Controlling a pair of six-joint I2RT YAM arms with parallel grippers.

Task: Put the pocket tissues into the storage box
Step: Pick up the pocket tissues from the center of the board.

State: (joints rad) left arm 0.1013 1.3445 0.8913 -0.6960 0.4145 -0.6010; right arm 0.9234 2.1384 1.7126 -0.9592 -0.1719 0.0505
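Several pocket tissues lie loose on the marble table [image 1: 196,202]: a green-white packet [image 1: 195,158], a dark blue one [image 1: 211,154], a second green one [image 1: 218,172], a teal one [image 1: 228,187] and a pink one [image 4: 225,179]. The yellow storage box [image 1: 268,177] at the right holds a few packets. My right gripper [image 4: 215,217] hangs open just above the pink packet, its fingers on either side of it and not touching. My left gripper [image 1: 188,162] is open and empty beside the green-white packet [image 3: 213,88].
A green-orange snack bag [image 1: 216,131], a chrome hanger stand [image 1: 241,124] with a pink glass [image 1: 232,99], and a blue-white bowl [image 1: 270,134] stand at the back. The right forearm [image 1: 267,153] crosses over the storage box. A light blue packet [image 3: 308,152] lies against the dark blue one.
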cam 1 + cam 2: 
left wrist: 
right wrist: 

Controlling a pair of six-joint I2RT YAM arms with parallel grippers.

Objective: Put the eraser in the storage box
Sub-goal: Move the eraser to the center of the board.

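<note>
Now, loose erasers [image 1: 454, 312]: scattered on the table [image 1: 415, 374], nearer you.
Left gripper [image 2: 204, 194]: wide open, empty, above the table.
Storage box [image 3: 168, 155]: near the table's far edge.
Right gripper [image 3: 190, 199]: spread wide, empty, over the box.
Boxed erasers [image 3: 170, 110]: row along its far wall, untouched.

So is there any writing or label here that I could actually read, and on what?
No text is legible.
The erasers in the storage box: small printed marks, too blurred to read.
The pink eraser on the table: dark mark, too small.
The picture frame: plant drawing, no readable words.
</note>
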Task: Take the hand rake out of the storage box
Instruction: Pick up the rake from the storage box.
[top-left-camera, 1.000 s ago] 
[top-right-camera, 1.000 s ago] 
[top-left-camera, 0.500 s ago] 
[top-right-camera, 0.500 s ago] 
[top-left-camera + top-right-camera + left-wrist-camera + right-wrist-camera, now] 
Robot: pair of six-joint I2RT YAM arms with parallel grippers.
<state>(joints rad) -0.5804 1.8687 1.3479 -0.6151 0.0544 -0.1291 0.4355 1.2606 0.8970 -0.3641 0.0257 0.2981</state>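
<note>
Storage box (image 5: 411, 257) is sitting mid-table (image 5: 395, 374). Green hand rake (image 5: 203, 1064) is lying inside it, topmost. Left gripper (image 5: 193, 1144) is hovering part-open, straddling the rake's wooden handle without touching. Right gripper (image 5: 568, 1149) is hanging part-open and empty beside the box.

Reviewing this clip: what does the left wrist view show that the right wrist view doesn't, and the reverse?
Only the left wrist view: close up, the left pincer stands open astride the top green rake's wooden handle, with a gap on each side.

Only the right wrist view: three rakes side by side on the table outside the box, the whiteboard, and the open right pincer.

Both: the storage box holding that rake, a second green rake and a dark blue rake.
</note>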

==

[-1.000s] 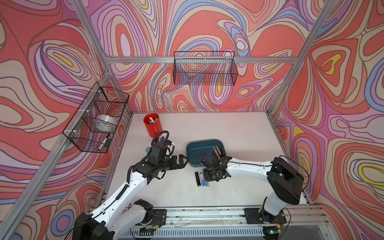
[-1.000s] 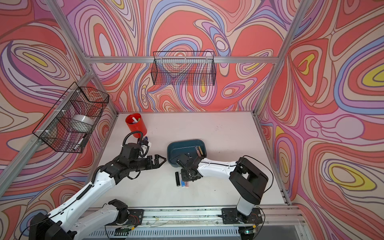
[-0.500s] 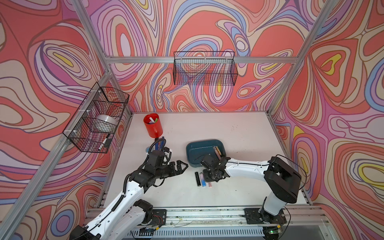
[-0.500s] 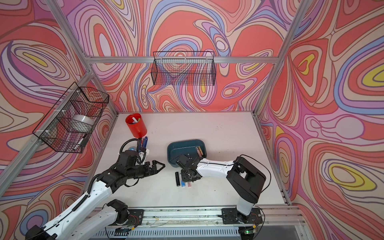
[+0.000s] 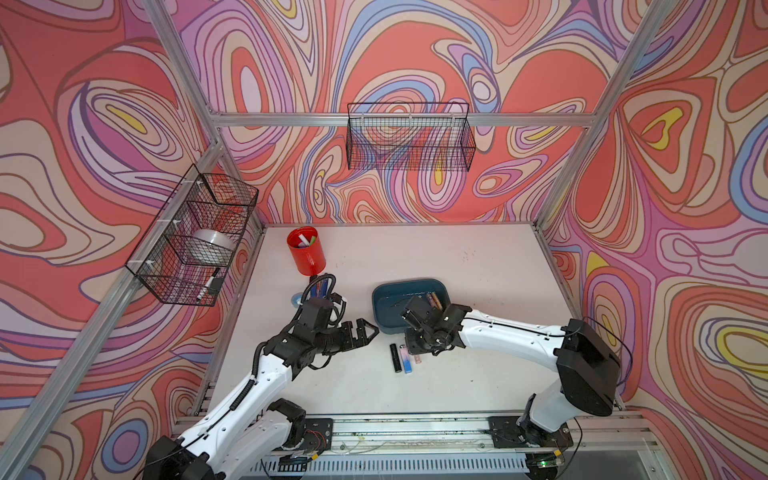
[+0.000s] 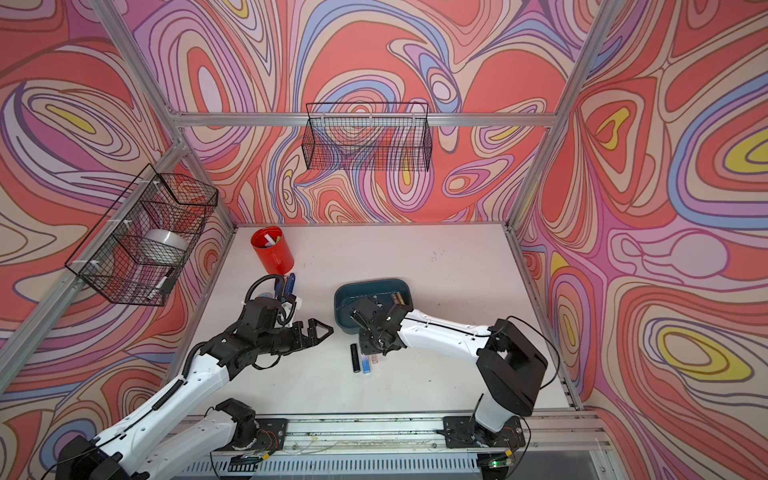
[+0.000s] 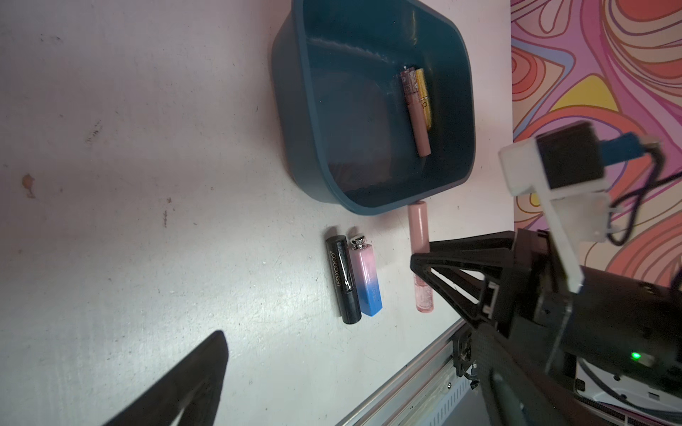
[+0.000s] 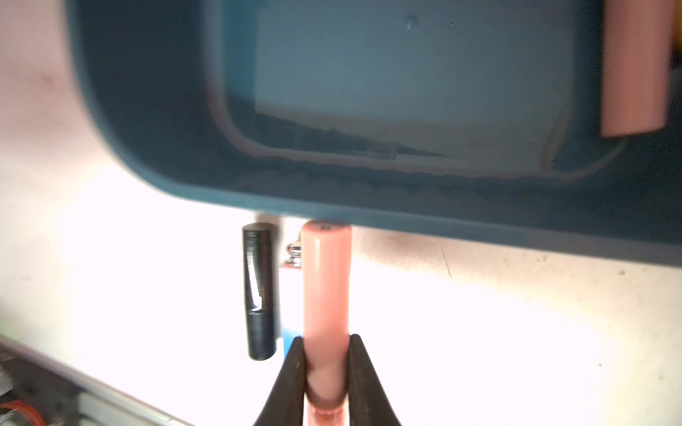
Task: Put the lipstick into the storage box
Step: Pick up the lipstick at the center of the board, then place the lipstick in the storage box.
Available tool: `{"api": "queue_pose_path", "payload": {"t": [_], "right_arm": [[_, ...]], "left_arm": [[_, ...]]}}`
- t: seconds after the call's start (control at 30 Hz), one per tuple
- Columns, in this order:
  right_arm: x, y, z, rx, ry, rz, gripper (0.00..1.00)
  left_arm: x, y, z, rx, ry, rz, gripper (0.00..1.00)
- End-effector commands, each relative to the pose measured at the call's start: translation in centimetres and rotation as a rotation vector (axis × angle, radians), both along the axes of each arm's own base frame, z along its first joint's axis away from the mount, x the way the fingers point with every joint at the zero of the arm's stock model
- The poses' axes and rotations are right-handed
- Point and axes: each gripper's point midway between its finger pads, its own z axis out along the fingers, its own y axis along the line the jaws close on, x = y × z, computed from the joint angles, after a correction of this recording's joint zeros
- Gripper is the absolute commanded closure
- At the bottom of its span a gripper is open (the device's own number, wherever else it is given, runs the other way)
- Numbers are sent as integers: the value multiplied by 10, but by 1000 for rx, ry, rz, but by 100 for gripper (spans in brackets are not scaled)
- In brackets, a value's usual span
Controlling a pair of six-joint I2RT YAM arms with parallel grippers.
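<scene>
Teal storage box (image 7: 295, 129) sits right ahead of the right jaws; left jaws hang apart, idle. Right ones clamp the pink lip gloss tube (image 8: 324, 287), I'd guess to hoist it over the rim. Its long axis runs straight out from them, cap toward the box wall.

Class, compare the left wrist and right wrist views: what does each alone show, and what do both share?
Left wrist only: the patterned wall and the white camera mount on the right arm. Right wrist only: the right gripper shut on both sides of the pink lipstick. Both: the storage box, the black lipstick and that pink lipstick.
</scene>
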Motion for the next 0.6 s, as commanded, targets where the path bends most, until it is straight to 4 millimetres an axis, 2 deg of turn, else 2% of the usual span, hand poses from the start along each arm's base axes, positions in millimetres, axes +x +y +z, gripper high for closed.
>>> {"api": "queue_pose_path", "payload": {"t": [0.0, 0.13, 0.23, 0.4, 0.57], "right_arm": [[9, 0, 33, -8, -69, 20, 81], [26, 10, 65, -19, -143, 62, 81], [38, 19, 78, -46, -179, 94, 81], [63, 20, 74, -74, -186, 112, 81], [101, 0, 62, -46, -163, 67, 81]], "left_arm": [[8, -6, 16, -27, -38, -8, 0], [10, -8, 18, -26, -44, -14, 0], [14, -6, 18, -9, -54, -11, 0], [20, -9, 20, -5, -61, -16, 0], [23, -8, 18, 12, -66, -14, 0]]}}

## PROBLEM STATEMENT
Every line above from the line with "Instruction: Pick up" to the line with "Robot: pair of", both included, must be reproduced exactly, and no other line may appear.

## TASK RESPONSE
Instruction: Pick up the rake from the storage box.
[top-left-camera, 1.000 s ago] 
[top-right-camera, 1.000 s ago] 
[top-left-camera, 0.500 s ago] 
[top-right-camera, 0.500 s ago] 
[top-left-camera + top-right-camera + left-wrist-camera + right-wrist-camera, now] 
Robot: pair of six-joint I2RT YAM arms with parallel grippers.

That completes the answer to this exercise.